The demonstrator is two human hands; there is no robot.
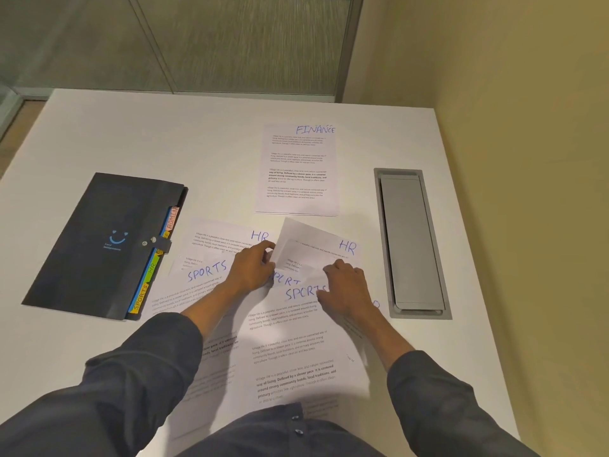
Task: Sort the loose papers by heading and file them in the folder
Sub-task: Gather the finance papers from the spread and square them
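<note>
Left hand [252, 267]: fingers curled, pinching the left edge of the right-hand HR sheet [324, 247], which lifts slightly off the pile at that corner

Right hand [346, 285]: knuckles up, fingers bent down onto the same overlap of sheets, just below the HR heading; whether it grasps a sheet or only presses on it cannot be told

Second HR sheet [227, 239]: just left of the left hand, partly under a SPORTS sheet [206, 272]

Further SPORTS sheets [290, 328]: fanned toward the person, overlapping one another; at least three SPORTS headings show, one half covered between the hands

FINANCE pile [298, 169]: squared up, set apart at the far side of the table [197, 133]; edges suggest more than one sheet

Folder [102, 242]: dark expanding type, far left, clasp fastened, coloured tabs reading ADMIN, HR, SPORTS along its right edge

Metal cable hatch [412, 242]: right of the papers, lid closed

Progress, as judged: FINANCE appears gathered; HR is being collected now; SPORTS is unsorted; nothing visibly filed, folder not yet opened
</note>
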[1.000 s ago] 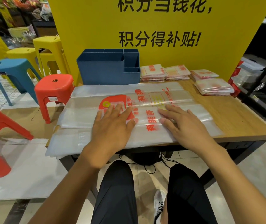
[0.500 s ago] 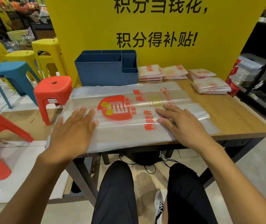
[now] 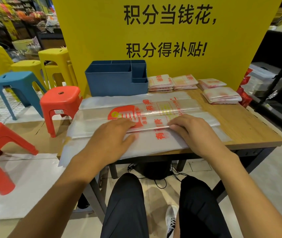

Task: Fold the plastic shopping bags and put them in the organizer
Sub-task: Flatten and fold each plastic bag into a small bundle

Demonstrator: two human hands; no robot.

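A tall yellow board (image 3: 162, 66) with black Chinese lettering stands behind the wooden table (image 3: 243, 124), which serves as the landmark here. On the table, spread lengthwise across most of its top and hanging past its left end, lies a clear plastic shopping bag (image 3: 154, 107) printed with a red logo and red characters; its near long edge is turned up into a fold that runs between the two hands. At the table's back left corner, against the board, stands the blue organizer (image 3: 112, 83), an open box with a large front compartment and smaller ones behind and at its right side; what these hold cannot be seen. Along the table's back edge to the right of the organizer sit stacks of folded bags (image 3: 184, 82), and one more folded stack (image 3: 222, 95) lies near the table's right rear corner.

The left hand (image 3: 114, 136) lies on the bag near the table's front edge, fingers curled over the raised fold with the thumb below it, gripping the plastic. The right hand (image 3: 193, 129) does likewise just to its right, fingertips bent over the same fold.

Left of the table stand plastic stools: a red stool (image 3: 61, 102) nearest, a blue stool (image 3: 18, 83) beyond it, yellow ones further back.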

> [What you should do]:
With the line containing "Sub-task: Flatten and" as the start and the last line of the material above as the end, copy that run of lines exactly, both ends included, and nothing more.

> [Result]:
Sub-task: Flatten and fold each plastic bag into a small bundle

Demonstrator: two human hands; no robot.

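A tall yellow board (image 3: 162, 66) with black Chinese lettering stands behind the wooden table (image 3: 243, 124), which serves as the landmark here. On the table, spread lengthwise across most of its top and hanging past its left end, lies a clear plastic shopping bag (image 3: 154, 107) printed with a red logo and red characters; its near long edge is turned up into a fold that runs between the two hands. At the table's back left corner, against the board, stands the blue organizer (image 3: 112, 83), an open box with a large front compartment and smaller ones behind and at its right side; what these hold cannot be seen. Along the table's back edge to the right of the organizer sit stacks of folded bags (image 3: 184, 82), and one more folded stack (image 3: 222, 95) lies near the table's right rear corner.

The left hand (image 3: 114, 136) lies on the bag near the table's front edge, fingers curled over the raised fold with the thumb below it, gripping the plastic. The right hand (image 3: 193, 129) does likewise just to its right, fingertips bent over the same fold.

Left of the table stand plastic stools: a red stool (image 3: 61, 102) nearest, a blue stool (image 3: 18, 83) beyond it, yellow ones further back.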

That completes the response.